The growing popularity of video content in online marketing is something that cannot be questioned. In fact, from the headline of the article, it is safe to say that Dropbox as a company is what it is because of a simple video that took less than fifty thousand dollars to produce but brought in $48,000,000, an ROI of more than 1,000%.
I know, you want to know how you can raise your own $48 000 000 for your own startup but I feel that the information I will give might not be adequate enough if you don’t know the story of Dropbox and how exactly they raised the $48,000, 000 through a simple video.
According to CEO, Drew Houston, before making their famous MVP explainer video, Dropbox had tried all other methods of online marketing including social, paid search and affiliate marketing but to no avail. He also said the company was spending a total amount ranging from $250 — $300 for paid search to acquire a single customer who would pay $99 for the product that was being marketed. The whole thing was draining money from their pockets.
Before making the MVP explainer video, they had used another video just for testing how the market would react to what they were offering and the results they got from that video were just amazing.
The video reached a total of about 2,000,000 people and they received 100,000 visitors to their website including 70,000 new sign-ups to the beta version of Dropbox.

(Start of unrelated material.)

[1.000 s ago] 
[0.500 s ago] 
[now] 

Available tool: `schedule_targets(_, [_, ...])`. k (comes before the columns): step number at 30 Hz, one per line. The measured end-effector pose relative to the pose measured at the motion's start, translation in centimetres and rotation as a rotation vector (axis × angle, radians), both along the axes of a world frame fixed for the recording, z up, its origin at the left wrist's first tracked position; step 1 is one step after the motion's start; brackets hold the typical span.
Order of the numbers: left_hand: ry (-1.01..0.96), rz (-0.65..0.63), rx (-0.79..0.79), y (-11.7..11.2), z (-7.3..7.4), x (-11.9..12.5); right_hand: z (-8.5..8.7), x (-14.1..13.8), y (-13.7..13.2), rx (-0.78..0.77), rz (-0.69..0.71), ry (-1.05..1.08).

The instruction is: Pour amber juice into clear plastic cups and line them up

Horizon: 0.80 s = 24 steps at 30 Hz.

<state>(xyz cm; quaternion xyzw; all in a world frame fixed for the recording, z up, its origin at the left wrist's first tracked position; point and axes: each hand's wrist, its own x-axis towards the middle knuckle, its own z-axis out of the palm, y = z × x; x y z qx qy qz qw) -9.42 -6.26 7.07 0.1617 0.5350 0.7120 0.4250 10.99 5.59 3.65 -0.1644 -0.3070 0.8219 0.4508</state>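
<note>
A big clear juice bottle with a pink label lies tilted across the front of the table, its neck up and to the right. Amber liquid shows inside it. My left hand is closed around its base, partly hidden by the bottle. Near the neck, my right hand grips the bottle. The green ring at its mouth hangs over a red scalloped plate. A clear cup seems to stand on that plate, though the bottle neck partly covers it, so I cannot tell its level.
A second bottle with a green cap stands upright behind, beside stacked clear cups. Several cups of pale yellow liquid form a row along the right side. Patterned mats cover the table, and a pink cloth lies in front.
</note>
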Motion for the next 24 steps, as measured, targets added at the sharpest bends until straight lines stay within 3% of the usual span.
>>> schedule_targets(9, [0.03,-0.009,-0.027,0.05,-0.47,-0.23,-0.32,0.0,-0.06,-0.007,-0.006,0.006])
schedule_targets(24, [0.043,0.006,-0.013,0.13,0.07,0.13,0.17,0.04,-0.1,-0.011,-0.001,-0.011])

When they saw the potential and the mind-blowing results from their video marketing campaign, they then decided to scale it up into what we now know as the MVP explainer video that racked in additional revenue of over $48 000 000.
The video was largely successful because Dropbox observed some really important fundamentals when creating it. One of those fundamentals that made the video and overall success was that Dropbox had a professional explainer video company create the whole promotional video on a budget that was less than $50, 000 at the time, back in 2009.
When creating an explainer video, the importance of having great people work on it cannot be underestimated. Making mistakes is easy and by having an affordable explainer video company to create your promotional video for you, you would have saved yourself from a potential catastrophe that would have resulted if mistakes were to be made during the process of producing the video.
As a result of having a great company create the video, Dropbox managed to acquire 10 million new customers who bought in the additional revenue of $48,000,000 because the video increased their conversion rates by 10%. Today, Dropbox keeps on updating their explainer videos on an annual basis, a process that has grown their customer base to 100 million as of 2017.
Dropbox’s video as I said made use of some fundamentals which is why it was successful. By making use of similar fundamentals, you will make money from your own explainer videos just like Dropbox did with theirs. Here are some of the things to look out for if you want to create a great explainer video.
- They had a great script and stuck to it
Go to any explainer video company and ask them what the most important ingredient for making an explainer video is, they will probably say the script. Why? Because a video’s script is the basic outline detailing how the video will come out on the screen. For an explainer video to be effective, things don’t have to be randomized. Rather, everything should be detailed including some of the product’s key features that make it appealing to your customers.
Have a meeting with your promotional video company and discuss some of the key features of your product so that they can understand them and effectively bring them out in the video.
2) Keep it short
Dropbox’s explainer video total runtime was kept under 2 minutes. The Explainer video creators behind the MVP video for Dropbox understood the fact that people have a very short attention span. That’s why in addition to keeping the video short, they added some repeat attention boosters to help keep people glued to their screens whilst watching the video.
Keeping the video short will also mean forgetting all the other clutter around your product and only focusing on the primary features that offer the most benefits to the customers when they purchase the product.